▶ _Instructions for the task_
When writing out the entries below, keep only the lines from the line with "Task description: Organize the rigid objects" to the line with "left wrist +", both included, exactly as they are, and leave the pictures aside.

(Information provided Opens)

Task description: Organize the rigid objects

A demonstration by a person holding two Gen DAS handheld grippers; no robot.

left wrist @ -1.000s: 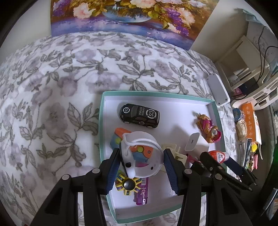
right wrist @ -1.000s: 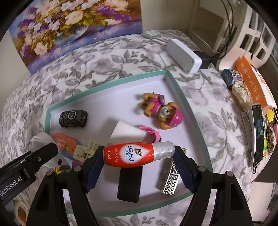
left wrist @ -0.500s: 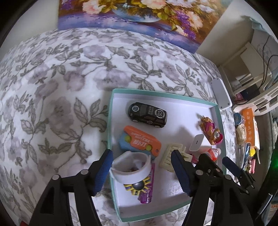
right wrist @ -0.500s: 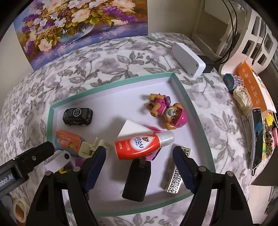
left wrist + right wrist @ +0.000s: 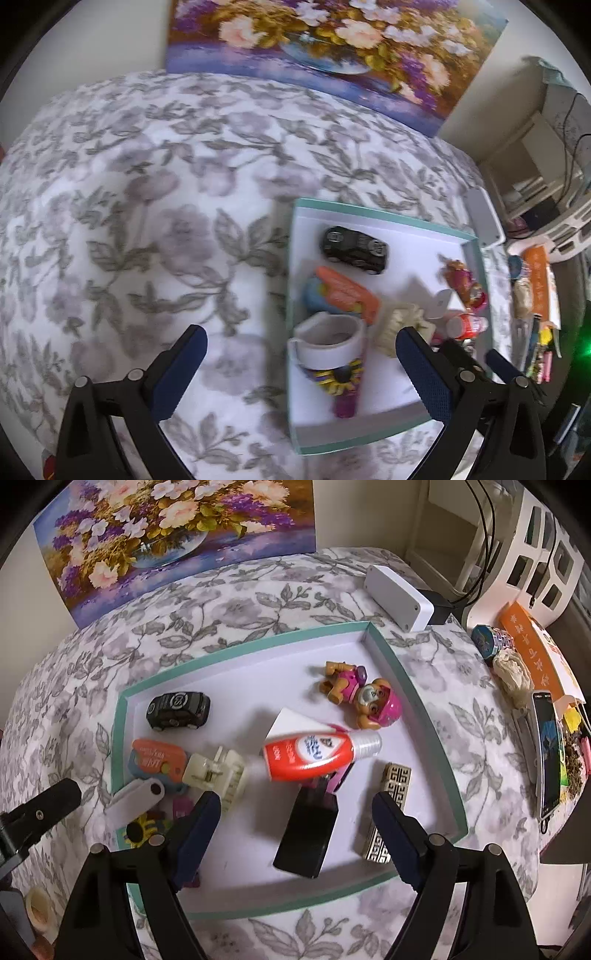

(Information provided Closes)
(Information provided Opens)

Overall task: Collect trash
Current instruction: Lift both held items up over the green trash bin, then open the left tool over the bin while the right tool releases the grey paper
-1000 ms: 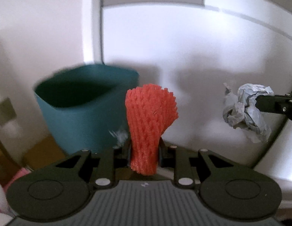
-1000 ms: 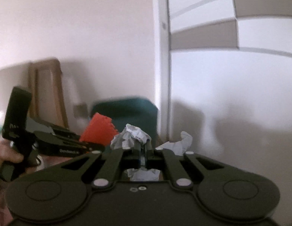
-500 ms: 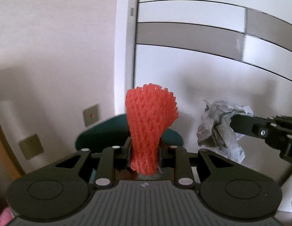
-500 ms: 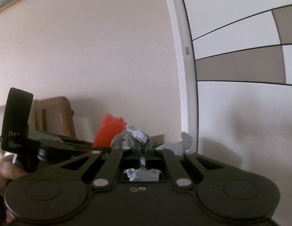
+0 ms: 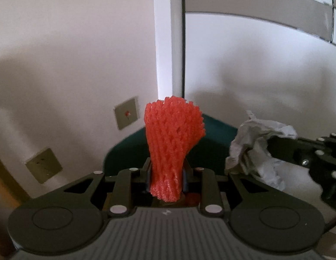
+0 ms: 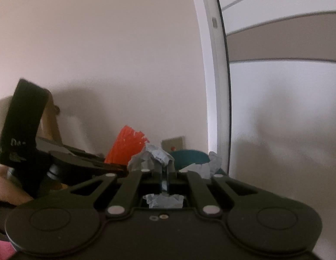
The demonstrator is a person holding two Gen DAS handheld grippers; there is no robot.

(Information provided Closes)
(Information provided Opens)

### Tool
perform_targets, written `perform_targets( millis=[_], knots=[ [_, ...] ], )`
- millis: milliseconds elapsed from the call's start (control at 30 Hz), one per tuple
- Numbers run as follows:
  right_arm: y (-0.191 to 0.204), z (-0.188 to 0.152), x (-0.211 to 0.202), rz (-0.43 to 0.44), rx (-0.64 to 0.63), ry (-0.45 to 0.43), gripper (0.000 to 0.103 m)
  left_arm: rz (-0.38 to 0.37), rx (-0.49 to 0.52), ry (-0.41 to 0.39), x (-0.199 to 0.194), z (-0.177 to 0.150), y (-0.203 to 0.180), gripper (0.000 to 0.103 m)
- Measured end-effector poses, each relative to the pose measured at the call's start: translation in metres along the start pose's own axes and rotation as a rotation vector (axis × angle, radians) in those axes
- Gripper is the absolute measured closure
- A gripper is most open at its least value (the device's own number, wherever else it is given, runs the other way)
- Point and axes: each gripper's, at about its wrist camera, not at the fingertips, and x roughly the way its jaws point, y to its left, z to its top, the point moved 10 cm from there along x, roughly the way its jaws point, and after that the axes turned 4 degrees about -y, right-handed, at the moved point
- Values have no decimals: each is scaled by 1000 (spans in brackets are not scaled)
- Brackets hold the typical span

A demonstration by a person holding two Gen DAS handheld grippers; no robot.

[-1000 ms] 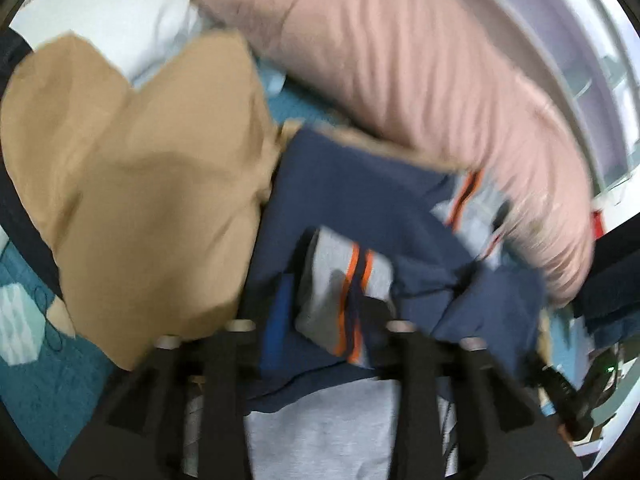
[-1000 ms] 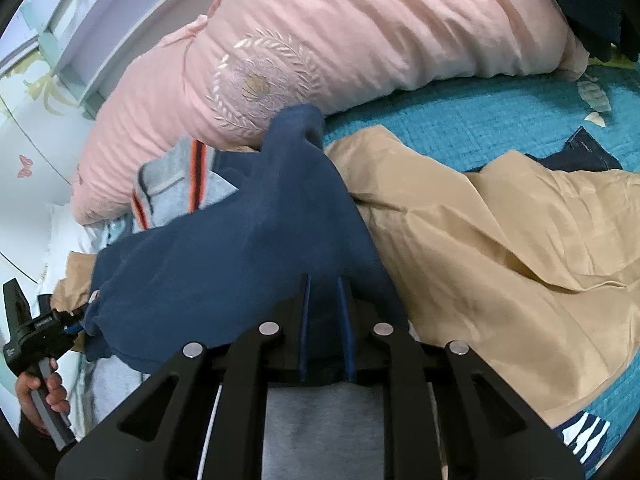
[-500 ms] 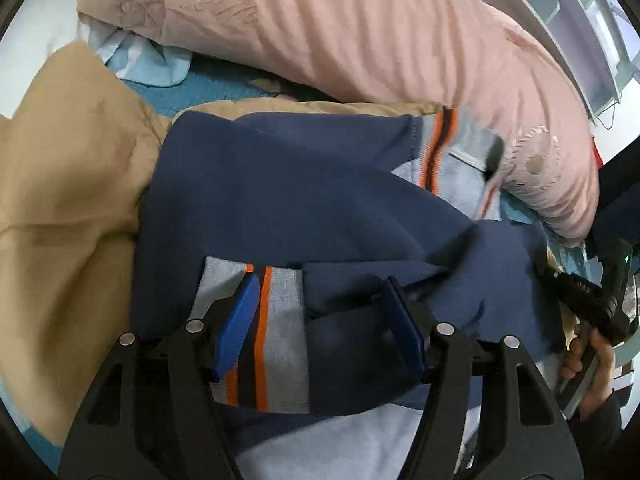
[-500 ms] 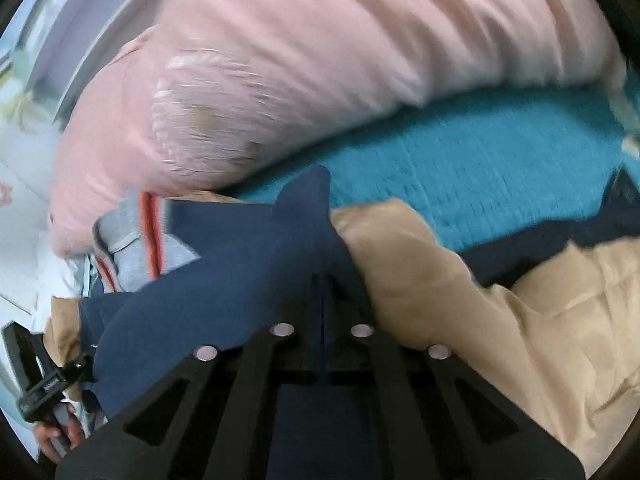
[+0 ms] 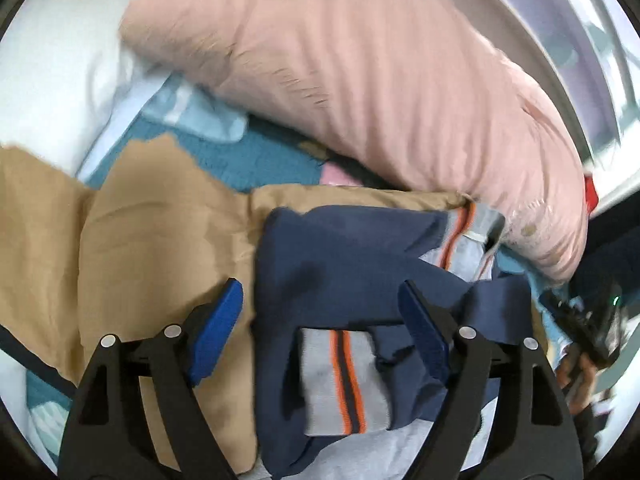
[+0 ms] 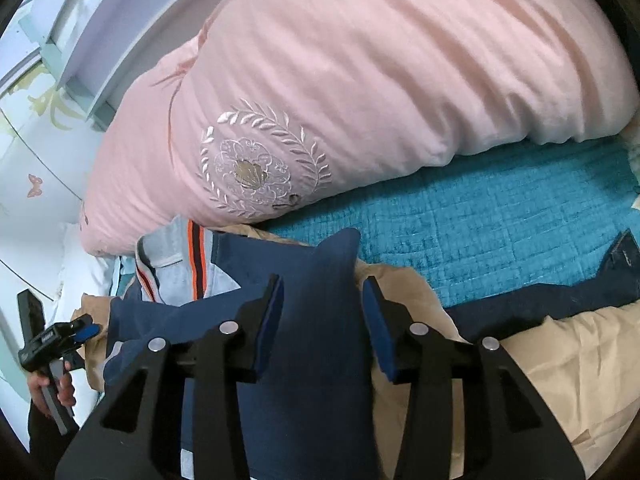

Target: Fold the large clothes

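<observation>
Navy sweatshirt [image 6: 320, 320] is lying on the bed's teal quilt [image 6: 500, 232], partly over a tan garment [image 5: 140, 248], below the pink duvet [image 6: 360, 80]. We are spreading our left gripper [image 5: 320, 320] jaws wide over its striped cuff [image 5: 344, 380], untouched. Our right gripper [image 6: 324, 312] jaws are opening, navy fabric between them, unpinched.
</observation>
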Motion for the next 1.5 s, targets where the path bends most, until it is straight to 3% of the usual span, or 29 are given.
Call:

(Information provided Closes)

▶ _Answer to the exercise_
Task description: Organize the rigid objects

A demonstration by a person holding two Gen DAS handheld grippers; no robot.

left wrist @ -1.000s: 
right wrist @ -1.000s: 
left wrist @ -0.500s: 
right wrist @ -0.500s: 
left wrist + right wrist @ +0.000s: 

This answer requires nothing further.